Presque Isle, Maine — The University of Maine System (UMS) Board of Trustees approved two new degree programs at the University of Maine (UMaine) on Monday during its regular, two-day meeting at the University of Maine at Presque Isle.
UMaine will introduce a Bachelor of Science in Sustainable Food Systems and a Master of Science in Engineering Technology to its academic offerings — two areas meeting in-demand workforce needs.
The interdisciplinary bachelor’s degree will improve existing programs and feature five concentrations: climate change and food systems; food processing and innovation; justice, equity and community development; leadership and management; and plant and animal production systems.
The online master’s degree in engineering technology will support professionals aiming to secure upper level management or technical positions. It will have two tracks in electrical engineering technology and survey engineering technology, both of which apply to careers in growing sectors of the engineering field.
“I applaud our flagship university for incorporating these new programs — and using existing ones to build them around — to meet new workforce demands and give our students a competitive edge in the job market,” said Board Chair Trish Riley. “Expanding our academic offerings better equips the System to face nationwide enrollment challenges and give more students the education they need to succeed in today’s economy.”
Trustees also authorized selling the System’s interest in the real property located at 16 Central St., Bangor. On Monday. Aug. 15, a Portland-based developer provided UMS officials with a letter of intent to purchase the System’s interest in the Bangor condominium. The property has been vacant since 2017. The sale would not be subject to buyer financing, but would require a due diligence period, permitting approval period and contingency clauses outlined in the letter of intent.
The board’s authorization for the transaction is subject to review and approval of the final terms and conditions of the purchase and sales agreement by UMS Interim General Counsel Patricia Peard and Vice Chancellor for Finance and Administration and Treasurer Ryan Low.
“Selling our interest in this vacant office is part of a broader effort to remove underutilized space from our facilities portfolio,” said Chancellor Dannel Malloy. “Reducing our footprint, and increasing the use of our current assets, will help us decrease our building expenses and redirect some of those savings toward continued upkeep that will make us more attractive in the state and national higher education landscape. It’s our hope that under new ownership, this space will lead to economic redevelopment in downtown Bangor and the local economy.”

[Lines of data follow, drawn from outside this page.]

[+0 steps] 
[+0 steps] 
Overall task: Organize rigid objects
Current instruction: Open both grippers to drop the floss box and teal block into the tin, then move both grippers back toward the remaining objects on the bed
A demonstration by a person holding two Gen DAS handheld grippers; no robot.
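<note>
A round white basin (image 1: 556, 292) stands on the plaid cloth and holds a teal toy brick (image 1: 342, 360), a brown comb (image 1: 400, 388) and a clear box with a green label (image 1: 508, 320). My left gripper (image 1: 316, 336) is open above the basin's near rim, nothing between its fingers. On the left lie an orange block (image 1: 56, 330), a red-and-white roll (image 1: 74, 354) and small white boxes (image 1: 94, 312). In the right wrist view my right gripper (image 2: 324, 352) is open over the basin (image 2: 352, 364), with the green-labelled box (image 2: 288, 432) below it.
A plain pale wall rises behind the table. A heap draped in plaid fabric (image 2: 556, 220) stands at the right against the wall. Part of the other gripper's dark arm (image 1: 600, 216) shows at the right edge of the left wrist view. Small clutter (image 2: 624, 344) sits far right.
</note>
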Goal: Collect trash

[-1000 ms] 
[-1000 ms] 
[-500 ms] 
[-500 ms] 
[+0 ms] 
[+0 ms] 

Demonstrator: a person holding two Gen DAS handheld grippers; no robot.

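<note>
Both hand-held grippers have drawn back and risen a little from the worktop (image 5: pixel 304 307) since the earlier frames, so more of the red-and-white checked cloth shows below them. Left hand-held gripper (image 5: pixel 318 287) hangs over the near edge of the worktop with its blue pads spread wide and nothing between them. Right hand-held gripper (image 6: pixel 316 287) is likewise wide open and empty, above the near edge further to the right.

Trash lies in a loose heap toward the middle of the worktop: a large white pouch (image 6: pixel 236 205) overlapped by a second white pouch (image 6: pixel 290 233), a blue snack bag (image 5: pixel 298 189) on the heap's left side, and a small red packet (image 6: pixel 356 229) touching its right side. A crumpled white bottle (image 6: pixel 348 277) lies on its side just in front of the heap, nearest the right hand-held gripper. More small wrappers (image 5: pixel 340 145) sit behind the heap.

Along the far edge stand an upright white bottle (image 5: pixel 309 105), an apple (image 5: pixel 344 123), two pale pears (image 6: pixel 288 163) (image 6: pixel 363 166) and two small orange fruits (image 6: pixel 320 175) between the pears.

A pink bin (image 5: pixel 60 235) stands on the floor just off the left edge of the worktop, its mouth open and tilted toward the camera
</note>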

Also on Monday, the board approved the use of $13.8 million awarded through the Maine Jobs & Recovery Plan for the upcoming Green Engineering and Materials (GEM) Factory of the Future at UMaine. The digital research facility to be built at UMaine’s Advanced Structures and Composites Center will enable researchers to advance large-scale, bio-based additive manufacturing using advanced technologies such as artificial intelligence, high-performance computing and collaborative arrays of large 3D printers and subtractive systems. It also will include two manufacturing bays and immersive workforce training facilities.
Additionally, trustees approved the University of Southern Maine (USM) forming the Charles A. Scontras Center for Labor and Community Education in Portland. With support from state, grant and USM Foundation funding, the center will offer education to Maine workers; labor institutions; labor councils and worker centers; high school and college students; and other stakeholders. It also will collaborate with the Bureau of Labor Education at UMaine and other labor-focused programs across the System.
The next board meeting will be held Nov. 13–14 at the University of Maine at Farmington.
About the University of Maine System
Established in 1968, the University of Maine System (UMS) unites seven Maine’s distinctive public universities, comprising 10 campuses and numerous centers, in the common purpose of providing quality higher education while delivering on its traditional tripartite mission of teaching, research, and public service.
In 2020 UMS became the first and only statewide enterprise of public higher education in the country to transition to a unified accreditation for the system. Much different than a merger or consolidation, unified accreditation is a new operating model for the University of Maine System that removes the primary barrier to inter-institutional collaboration.
A comprehensive public institution of higher education, UMS serves more than 30,000 students annually and is supported by the efforts of more than 2,000 full-time and part-time faculty, more than 3,000 regular full-time and part-time staff, and a complement of part-time temporary (adjunct) faculty.
Reaching more than 500,000 people annually through educational and cultural offerings, the University of Maine System also benefits from more than two-thirds of its alumni population residing within the state; more than 123,000 individuals.
The System consists of seven main campuses: The University of Maine (UMaine), including its regional campus the University of Maine at Machias (UMaine Machias); the University of Maine at Augusta (UMA); the University of Maine at Farmington (UMF); the University of Maine at Fort Kent (UMFK), the University of Maine at Presque Isle (UMPI); and the University of Southern Maine (USM). The System also includes a UMA campus in Bangor, USM campuses in Gorham and Lewiston-Auburn, the University of Maine School of Law, and the University of Maine Graduate and Professional Center.